The CA code is a bit more interesting:

var MARGIN=100;
exports.methods = {
    __ca_init__: function(cb) {
        this.state.maxAcks = 1;
        cb(null);
    },
    __ca_pulse__: function(cb) {
        if ((this.state.acks && (this.state.acks.length > 0) &&
             (!this.state.acks[0].result))) {
            this.$.log && this.$.log.debug('Last bundle was late');
        }
        var bundle = this.$.iot.newBundle(MARGIN);
        bundle.down(0, [1]).up(300, [1]).recover(5000, ['go home']);
        this.$.iot.sendBundle(bundle);
        // `notify` improves responsiveness.
        this.$.session.notify(['new bundle'], 'iot');
        cb(null);
    },
  ...
};

If you are wondering how bundle gets methods down, up, and recover, the framework instrospects the device code, and generates them at run time. I love JavaScript.

__ca_pulse__ gets called every interval msec. If interval is less than 5000, we have two cases:

  • Normal case: the next bundle starts before the recovery action of the previous bundle. Only one bundle can be active, and the device skips recovery.

  • Network partition for more than five seconds: no new bundles, and the device triggers recovery.

Why notify after sendBundle? To save energy and bandwidth the device typically syncs with the cloud every few seconds, and we are providing a margin of only 100 msec to execute the bundle. If the device is currently connected, notify uses the websocket to force the device to sync.

Hello Cloud (see examples/hellocloud)

The device can also call CA methods.

The cloud plugin provides a standard client Session (see {@link external:caf_cli}). It can also receive session notifications (see {@link external:caf_session}), and process them as conventional method calls.

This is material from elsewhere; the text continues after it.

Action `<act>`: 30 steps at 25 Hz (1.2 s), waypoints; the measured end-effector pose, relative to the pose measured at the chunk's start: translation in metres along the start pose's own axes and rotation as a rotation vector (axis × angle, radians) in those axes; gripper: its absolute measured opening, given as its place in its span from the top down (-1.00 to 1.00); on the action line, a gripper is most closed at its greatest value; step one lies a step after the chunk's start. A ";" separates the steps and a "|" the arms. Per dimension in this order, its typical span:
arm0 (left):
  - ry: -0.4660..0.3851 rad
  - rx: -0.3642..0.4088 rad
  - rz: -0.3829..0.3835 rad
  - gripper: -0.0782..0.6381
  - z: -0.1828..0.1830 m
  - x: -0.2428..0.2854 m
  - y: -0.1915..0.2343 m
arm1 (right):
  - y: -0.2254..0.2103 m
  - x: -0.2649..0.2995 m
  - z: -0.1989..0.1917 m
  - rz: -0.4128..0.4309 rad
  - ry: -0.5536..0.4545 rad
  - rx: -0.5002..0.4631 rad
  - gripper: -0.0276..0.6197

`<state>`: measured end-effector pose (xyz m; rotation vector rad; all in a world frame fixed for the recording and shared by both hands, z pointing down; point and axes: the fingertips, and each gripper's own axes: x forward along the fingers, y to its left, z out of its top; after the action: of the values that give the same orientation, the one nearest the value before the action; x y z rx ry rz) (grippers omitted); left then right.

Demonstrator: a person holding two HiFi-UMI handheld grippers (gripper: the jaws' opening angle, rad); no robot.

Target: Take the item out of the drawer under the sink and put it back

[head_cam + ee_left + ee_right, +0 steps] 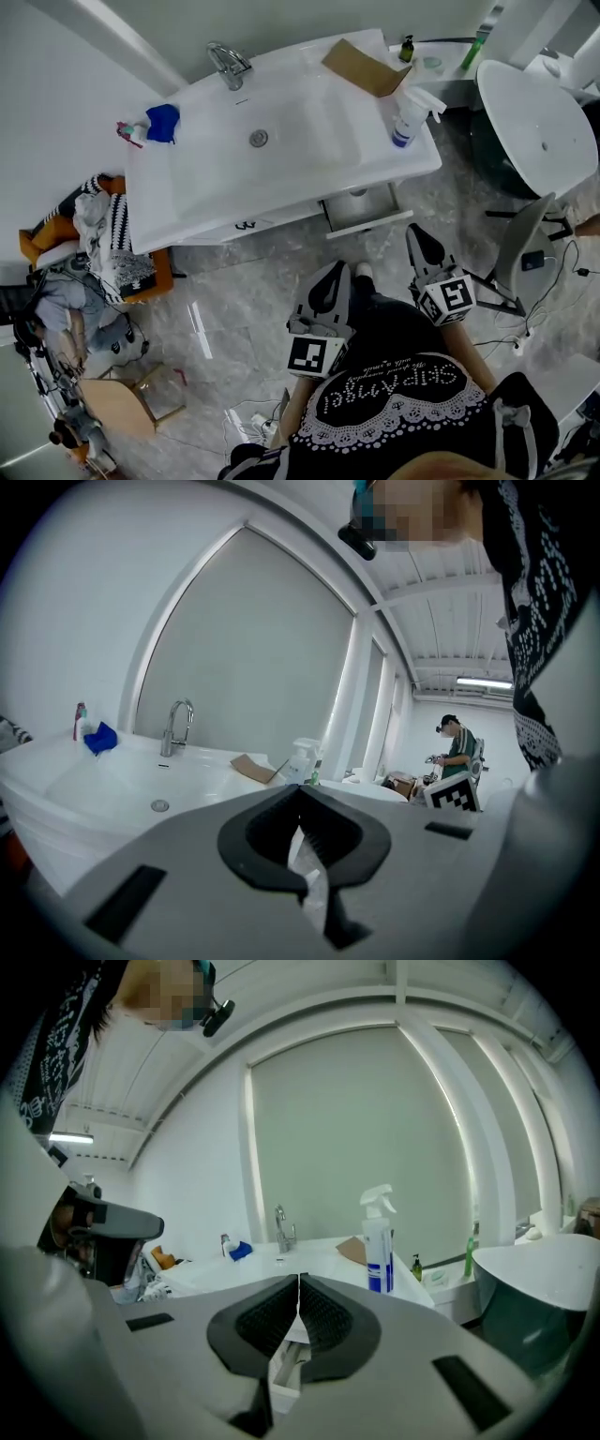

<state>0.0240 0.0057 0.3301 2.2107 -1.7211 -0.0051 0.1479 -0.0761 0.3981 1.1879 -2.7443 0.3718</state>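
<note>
Marbled floor (234, 309), head view only

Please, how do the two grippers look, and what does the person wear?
Both the left gripper and the right gripper are light grey with black ribbed pads. Each carries a white cube with black square markers. The person wears a black top with white lace trim and lettering.

The glossy floor (234, 300) is grey veined marble. The walls (56, 84) are plain white, and a tall arched panel (253, 658) of pale grey-green is set in a white frame. A strip light (483, 682) glows on the beamed white ceiling. A white oval tub (534, 122) stands near a grey chair (525, 248).
</note>
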 end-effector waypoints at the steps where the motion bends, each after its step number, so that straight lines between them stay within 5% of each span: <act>1: 0.002 -0.002 0.004 0.77 0.002 -0.003 0.005 | 0.007 -0.001 0.007 0.005 -0.012 -0.011 0.85; 14: -0.028 0.018 -0.010 0.77 0.022 -0.033 0.041 | 0.075 -0.005 0.042 0.021 -0.098 -0.040 0.85; 30: 0.035 0.031 -0.037 0.77 0.006 -0.043 0.055 | 0.123 -0.004 0.021 0.108 -0.077 -0.034 0.85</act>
<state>-0.0402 0.0331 0.3301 2.2515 -1.6724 0.0512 0.0605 0.0021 0.3557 1.0712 -2.8768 0.2954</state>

Notifications improve responsiveness, because otherwise the device waits until the next __iot_loop__ to synchronize with the cloud.

For example:

exports.methods = {
    __iot_setup__: function(cb) {
        var self = this;
        this.$.cloud.registerHandler(function(msg) {
            var args = self.$.cloud.getMethodArgs(msg);
            self.$.queue.process('greetings', args);
        });
        cb(null);
    },
    greetings: function(msg, cb) {
        var self = this;
        var now = (new Date()).getTime();
        this.$.log && this.$.log.debug(msg + now);
        this.$.cloud.cli.getCounter(function(err, value) {
            if (err) {
                cb(err);
            } else {
                self.$.log && self.$.log.debug('Got ' + value);
                cb(null);
            }
        });
    },
    ...
};

Every time the CA notifies the device, a method call for greetings gets queued, and eventually, that method will call back the CA, reading its counter. The default session identifier for a device is iot, but it can be changed with the property session (see {@link module:caf_iot/plug_iot_cloud}).

Much more...

We have a few RPi plugins in caf/extra that do real IoT stuff. Controlling gpio pins, managing external RTC/power boards, distance sensors...

The long term strategy is not to duplicate the great work of other JavaScript IoT libraries supporting zillions of sensors/actuators/devices. Instead, wrap these libraries with local plugins, and focus on cloud/client integration. This is consistent with our web client strategy, i.e., integrating with other libraries such as React/Redux.